I soothed her by saying, ``It is a part and parcel of political change. We are in the process of maturing. Ministers must come and go. After all, if we can change prime ministers in this sultry weather, the way we change our sweaty clothes, what's wrong with a Jaipal Reddy or a P. Chidambaram floating in and out of government?''

``It isn't as if I resist change or anything. I am, in fact, all for it. See my new summer crop? Unko achcha nahi laga. But I said, `Baba, I was feeling hot with that ponytail. So I went and chopped my hair off','' Mrs Dahi Bhalla said.

``What? You chopped off your ponytail? That was a mistake. Mayawati has made it the most popular hairstyle in the cow belt. It is politically correct, too. No more buns and plaits ... it is ponytails for now,'' I said.

``See, I am a simple woman. I like P. Chidambaram, but he should not have sulked like a rejected bride on her wedding night. One has to think of the country first. Anyway, now that one of our men is the prime minister, I'm sure we can all relax. That is the Punjabi culture -- eat, drink and be merry -- for tomorrow we are broke,'' she said.

``Please don't say that. Gujralji will be most offended. Besides, he seems a conscientious, hard-working man. Slim and trim, too. Not the sort to over-indulge in any way. As for being broke, with Chidambaram's budget, that fear doesn't exist,'' I said.

``Arrey baba, why do you take everything so seriously? In our taash circle we call it the battle between Mr Safari Suit and the lungi brigade,'' she laughed.

``Please don't make fun of the traditional South Indian dress. If you must know, it is very user-friendly and ideally suited to our climate. Nobody wears safari suits these days, not even people who are on safaris in Nairobi,'' I corrected her.
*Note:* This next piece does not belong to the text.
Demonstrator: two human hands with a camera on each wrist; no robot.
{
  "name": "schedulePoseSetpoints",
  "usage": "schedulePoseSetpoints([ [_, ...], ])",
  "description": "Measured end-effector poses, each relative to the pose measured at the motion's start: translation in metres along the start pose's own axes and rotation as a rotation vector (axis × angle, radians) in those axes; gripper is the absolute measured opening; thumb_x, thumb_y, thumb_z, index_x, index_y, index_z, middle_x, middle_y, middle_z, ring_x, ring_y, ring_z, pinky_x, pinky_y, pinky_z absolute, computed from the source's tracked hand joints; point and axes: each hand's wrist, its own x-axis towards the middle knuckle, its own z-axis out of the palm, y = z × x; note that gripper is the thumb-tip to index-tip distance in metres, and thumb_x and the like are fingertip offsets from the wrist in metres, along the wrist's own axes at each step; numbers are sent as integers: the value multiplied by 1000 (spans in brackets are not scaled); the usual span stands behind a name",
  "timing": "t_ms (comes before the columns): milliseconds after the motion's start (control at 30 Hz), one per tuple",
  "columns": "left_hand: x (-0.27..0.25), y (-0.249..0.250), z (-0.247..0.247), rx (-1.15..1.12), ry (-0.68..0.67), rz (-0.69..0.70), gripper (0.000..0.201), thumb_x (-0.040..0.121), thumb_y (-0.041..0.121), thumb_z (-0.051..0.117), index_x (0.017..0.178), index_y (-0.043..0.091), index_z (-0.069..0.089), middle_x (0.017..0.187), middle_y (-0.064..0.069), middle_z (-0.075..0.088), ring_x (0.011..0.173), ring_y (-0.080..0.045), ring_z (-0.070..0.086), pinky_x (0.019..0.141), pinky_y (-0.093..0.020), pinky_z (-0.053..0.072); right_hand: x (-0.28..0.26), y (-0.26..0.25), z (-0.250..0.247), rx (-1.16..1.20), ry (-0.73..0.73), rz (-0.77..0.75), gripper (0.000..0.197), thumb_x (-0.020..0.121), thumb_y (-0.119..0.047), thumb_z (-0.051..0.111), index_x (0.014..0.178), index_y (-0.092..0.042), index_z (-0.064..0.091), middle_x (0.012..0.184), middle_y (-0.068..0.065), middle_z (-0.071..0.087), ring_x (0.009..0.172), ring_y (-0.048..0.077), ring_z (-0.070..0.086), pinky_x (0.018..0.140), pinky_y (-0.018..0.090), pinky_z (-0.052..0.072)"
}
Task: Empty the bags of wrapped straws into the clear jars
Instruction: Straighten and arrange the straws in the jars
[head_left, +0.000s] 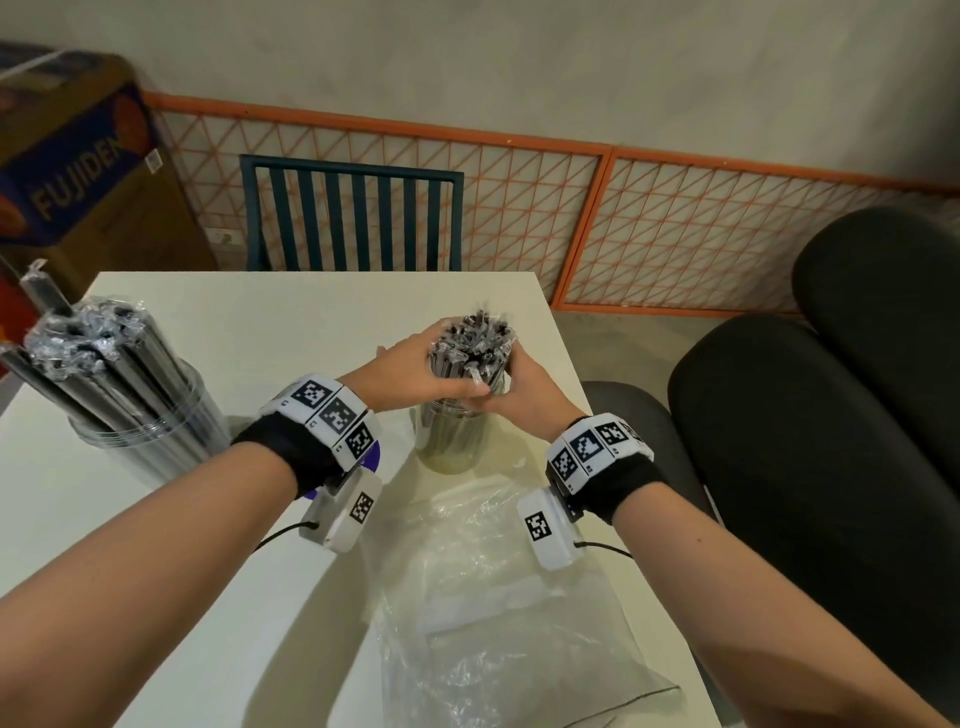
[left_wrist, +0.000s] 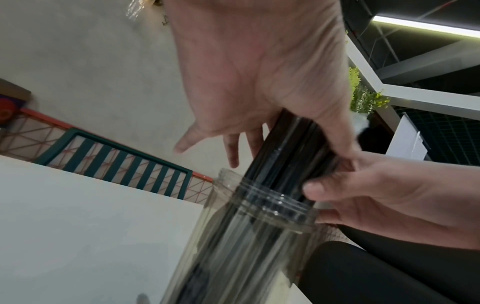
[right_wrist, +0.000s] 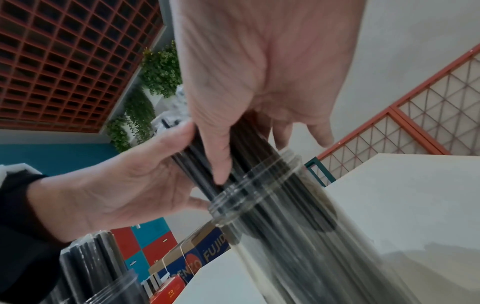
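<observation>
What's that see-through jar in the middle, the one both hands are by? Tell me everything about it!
The clear jar looks like transparent plastic, tall and round, with screw-thread ridges around its open mouth and no lid on. It stands upright on the white table, beyond a crumpled empty plastic bag. A bundle of black wrapped straws stands in it, the tops sticking out well above the rim. The left hand and right hand grip the bundle just above the mouth, fingers close to the rim.

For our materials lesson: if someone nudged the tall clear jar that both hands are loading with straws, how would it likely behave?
The jar is tall and narrow, with straws standing well above its rim, so it probably tips easily. Its thin clear plastic looks light, so it likely slides on the smooth table.
</observation>
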Motion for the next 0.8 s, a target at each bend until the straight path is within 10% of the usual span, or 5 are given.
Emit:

``There you go again, taking everything personally. I am only pointing out the differences. Let's be honest. Those who've been raised on a diet of tandoori murgi and lassi cannot switch to idli-sambar overnight. The lungi brigade must understand that we Punjabis really like our khaana-peena. I'm sure Gujralji will serve better tea-time snacks now that he's calling the shots. Chhole-bature, samosas, kuch namkeen, kuch meetha, life is so short, yaar. It's important to live it to the hilt. Gaana-bajaana, shor-sharaab. That is the spirit of the Punjab. You'll see, Gujralji will bring a lot of josh to official entertaining. Kya style hai,'' she gushed.

``Sure, sure. But what about the real job on hand? Governance?'' I inquired.

``Woh to sab ho jayega. Why worry? That's taken care of automatically. We have thousands of bureaucratic babus to keep India running smoothly. Gujralji should concentrate on projecting a good image of the country,'' she insisted.

``What is your idea of a `good' image?'' I asked.

``You know ji, you ask too many irrelevant questions. Look at Bill Clinton -- so much sho-sha. Everybody in the world thinks America is the greatest country. Why? Because their President and his wife know how to project the right image. Aaj kal packaging ka sawaal hai, ji. Remember the days we used to buy basmati chaval from the neighbourhood baniya. It didn't come in a plastic bag with a brand on it. The world has changed. Gujralji has a vast international following. Admirers everywhere,'' she exulted.

``Everywhere? You mean in Russia and Iraq, don't you?'' I commented. ``Lo ... you are very naughty. If I didn't know you better, I would have said you are a hired agent of the TMC. Hum log from the north are open and generous people. We think with our hearts,'' she giggled.

``And stomachs too,'' I added.

``That is most unfair. Sometimes, we also use our minds. Are you saying we don't have any Punjabi intellectuals?'' she demanded.

``Don't put words in my mouth. I'm not saying anything. There must be at least two if we look hard enough. I'm delighted we have a prime minister who actually stays awake at key meetings. Or maybe he is more used to harsh TV lights than Deve Gowda. But he certainly manages to keep his eyes open and that's something, a big improvement,'' I conceded.

``You are very mean, ji. We Punjabis are feeling so proud that the first sarson-da-saga is being staged in India. Now, you are trying to spoil the fun,'' she cribbed.

``Not at all, Gujralji will provide the sarson and Chidambaram anna the makke-ki-roti. That's what I call real national integration,'' I said.